Беатрис почувствовала угрызения совести. Тедди был таким благородным и вдумчивым – и это в такой момент. Даже когда она разорвала их помолвку, он все равно сосредоточился на том, чтобы облегчить ей жизнь.
– Пожалуйста, пока никому не говори. – Беатрис невольно вспомнила, как просила его о том же, когда сделала предложение, хотя и по совершенно иной причине. – Мне нужно в первую очередь сообщить новости моему отцу. Тогда мы сможем определиться, как быть дальше.
Тедди кивнул.
– Я буду продолжать вести себя, как твой жених, пока ты не попросишь меня об обратном.
– Спасибо, – пробормотала Беатрис. – И спасибо тебе за понимание. За то, что не ненавидишь меня, даже после всего того, через что я тебя провела.
– Я никогда не смогу тебя ненавидеть. – Он потянулся к ее руке; в этом жесте не было ничего романтичного, но Тедди как будто хотел передать ей часть своей силы. – Что бы ни случилось, знай, что ты всегда можешь на меня рассчитывать. Как на друга.
Беатрис кивнула, не в силах говорить.
Когда они вернулись, Итоны выстроились в очередь, чтобы попрощаться.
Все они были здесь: родители Тедди, герцог и герцогиня Бостонские; младшие братья Тедди, Льюис и Ливингстон; и самая младшая, их сестра Шарлотта. Даже если бы Беатрис их ни разу не встречала, то сразу бы угадала в них родственников. Они все были безумно похожи. Златовласый, патрицианский, фотогеничный образ, навевающий мысли о футболе на свежем воздухе, свежеиспеченном яблочном пироге и безветренном лете Нантакета. Они казались совершенно непринужденными в своих бальных платьях и смокингах, как будто просыпались и одевались так каждое утро своей жизни.

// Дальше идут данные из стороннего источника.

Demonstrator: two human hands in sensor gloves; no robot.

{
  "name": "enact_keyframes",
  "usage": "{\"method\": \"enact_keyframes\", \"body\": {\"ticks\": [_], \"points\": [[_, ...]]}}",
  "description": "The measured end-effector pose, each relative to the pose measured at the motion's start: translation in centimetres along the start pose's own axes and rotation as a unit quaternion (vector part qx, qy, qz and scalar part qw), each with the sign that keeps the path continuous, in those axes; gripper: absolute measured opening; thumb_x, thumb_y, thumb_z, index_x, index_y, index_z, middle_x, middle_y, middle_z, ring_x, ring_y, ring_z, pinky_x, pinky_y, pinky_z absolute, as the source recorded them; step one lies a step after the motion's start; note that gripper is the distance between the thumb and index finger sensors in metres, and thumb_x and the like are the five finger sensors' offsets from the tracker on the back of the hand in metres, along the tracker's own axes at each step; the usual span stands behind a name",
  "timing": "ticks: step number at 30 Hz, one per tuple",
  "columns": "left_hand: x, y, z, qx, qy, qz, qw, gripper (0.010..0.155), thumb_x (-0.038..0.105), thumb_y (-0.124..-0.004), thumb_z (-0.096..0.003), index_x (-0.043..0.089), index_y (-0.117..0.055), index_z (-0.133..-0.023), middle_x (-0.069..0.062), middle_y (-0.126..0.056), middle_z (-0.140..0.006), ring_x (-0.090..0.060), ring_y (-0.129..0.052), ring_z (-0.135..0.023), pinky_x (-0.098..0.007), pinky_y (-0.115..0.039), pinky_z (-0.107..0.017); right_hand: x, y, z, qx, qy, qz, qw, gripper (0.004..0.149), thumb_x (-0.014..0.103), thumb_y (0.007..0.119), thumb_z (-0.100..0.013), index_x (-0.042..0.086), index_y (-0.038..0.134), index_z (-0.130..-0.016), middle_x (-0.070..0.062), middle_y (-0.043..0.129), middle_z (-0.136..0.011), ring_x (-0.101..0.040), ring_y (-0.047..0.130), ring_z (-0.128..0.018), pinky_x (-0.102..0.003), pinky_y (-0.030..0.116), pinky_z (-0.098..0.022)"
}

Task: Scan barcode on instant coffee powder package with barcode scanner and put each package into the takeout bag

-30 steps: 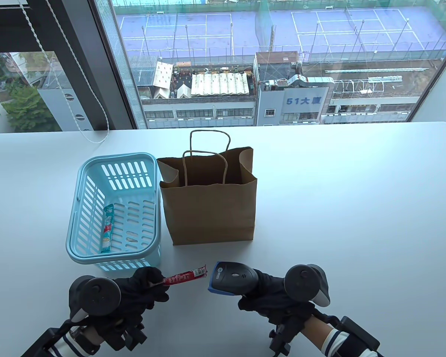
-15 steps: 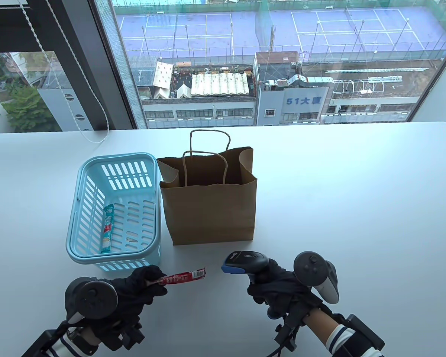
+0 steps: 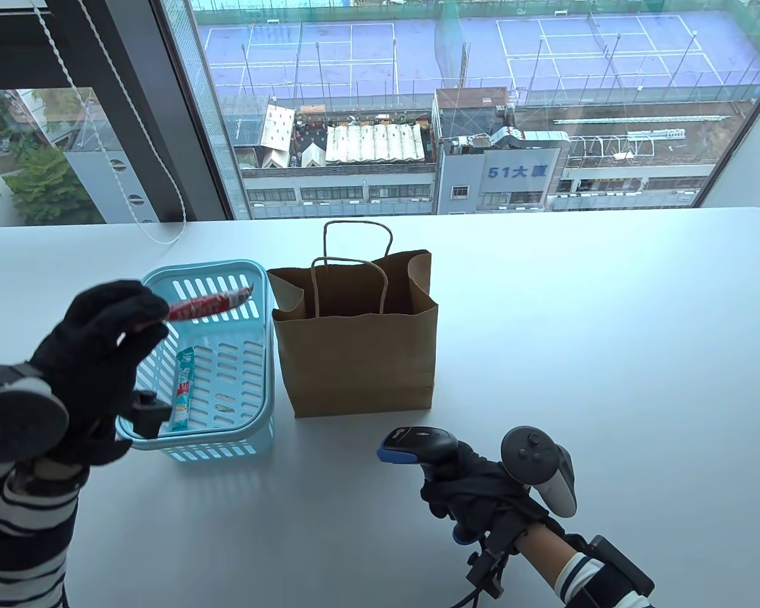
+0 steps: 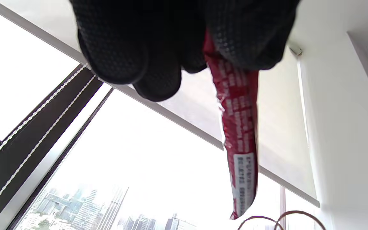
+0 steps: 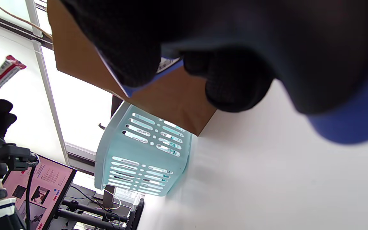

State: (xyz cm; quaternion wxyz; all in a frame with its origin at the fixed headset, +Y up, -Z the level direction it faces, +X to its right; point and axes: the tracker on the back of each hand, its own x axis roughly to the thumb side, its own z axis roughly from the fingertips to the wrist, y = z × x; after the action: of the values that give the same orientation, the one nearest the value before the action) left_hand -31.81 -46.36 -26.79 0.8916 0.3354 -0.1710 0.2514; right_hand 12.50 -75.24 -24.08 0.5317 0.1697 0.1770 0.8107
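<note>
While pinched, red packet [image 3: 206,306] points right—seemingly bagward.

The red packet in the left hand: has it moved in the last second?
Yes. The red packet has gone up and left, from in front of the blue basket to above it.

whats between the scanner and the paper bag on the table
Nothing: in the table view only bare white table lies between the barcode scanner in the right hand and the front of the takeout bag.

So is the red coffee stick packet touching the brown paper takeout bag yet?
Apart. The table view shows the red coffee stick packet held over the blue plastic basket, its tip short of the brown paper takeout bag.
</note>
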Motion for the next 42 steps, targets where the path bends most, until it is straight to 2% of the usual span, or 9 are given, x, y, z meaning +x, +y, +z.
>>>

– Спасибо, что пришли, – сказала Беатрис каждому из них, пожимая руки; эта семья не особо любила обниматься.
– Я так взволнован. Так взволнован! – повторял отец Тедди, шутливо обхватив старшего сына за плечи.
Беатрис поймала неловкое объятие, которое Тедди подарила Саманта, и сдержала улыбку. Возможно, если им повезет, у обеих сестер Вашингтон будет счастливый конец.
Только после ухода Итонов Беатрис прочистила горло.
– Пап? Можно мне с тобой поговорить? Наедине.
– Конечно. Пойдем ко мне в кабинет, – предложил он, все еще сияя.